- Assignment
Reproduce the whole listing exactly and let no picture into the copy.

- Information shown
════
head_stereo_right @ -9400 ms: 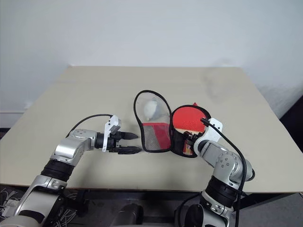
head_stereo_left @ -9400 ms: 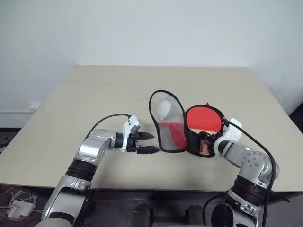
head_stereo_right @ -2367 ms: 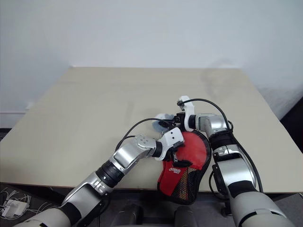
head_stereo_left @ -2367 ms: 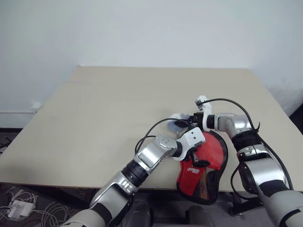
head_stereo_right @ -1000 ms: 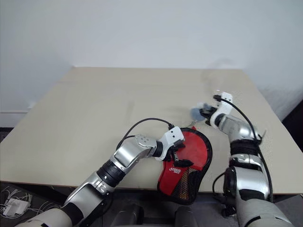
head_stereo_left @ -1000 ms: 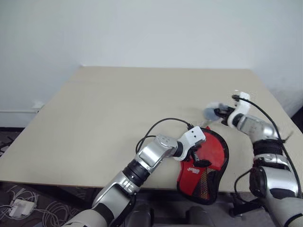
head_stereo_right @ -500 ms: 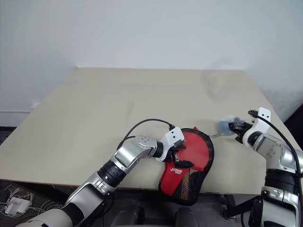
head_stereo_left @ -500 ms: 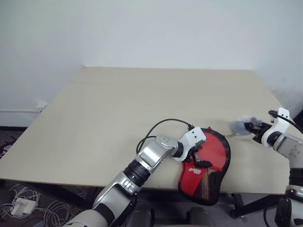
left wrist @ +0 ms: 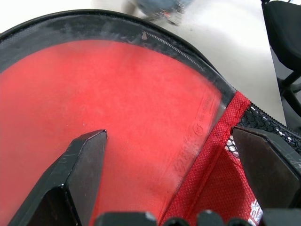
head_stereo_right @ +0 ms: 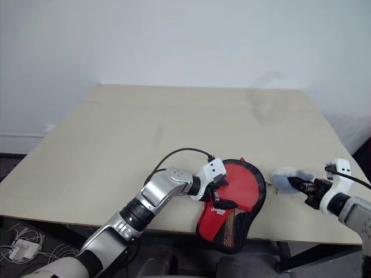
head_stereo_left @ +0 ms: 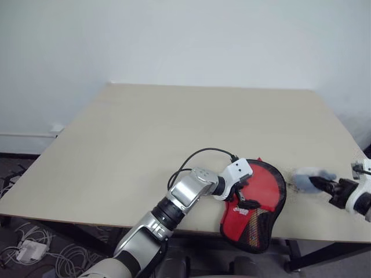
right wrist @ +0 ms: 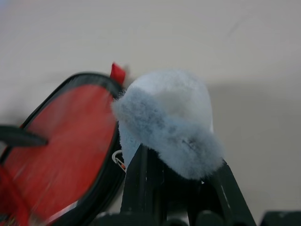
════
- Task output
head_stereo_right @ -9400 ms: 
head_stereo_left @ -9400 ms: 
head_stereo_right @ -2367 ms: 
head_stereo_left @ -2367 ms: 
head_stereo_right @ -1000 ms: 
head_stereo_left @ -1000 ms: 
head_stereo_right @ -500 ms: 
head_stereo_left @ -500 ms: 
left wrist @ +0 ms: 
head_stereo_right @ +0 ms: 
head_stereo_left @ +0 ms: 
right wrist @ +0 ms: 

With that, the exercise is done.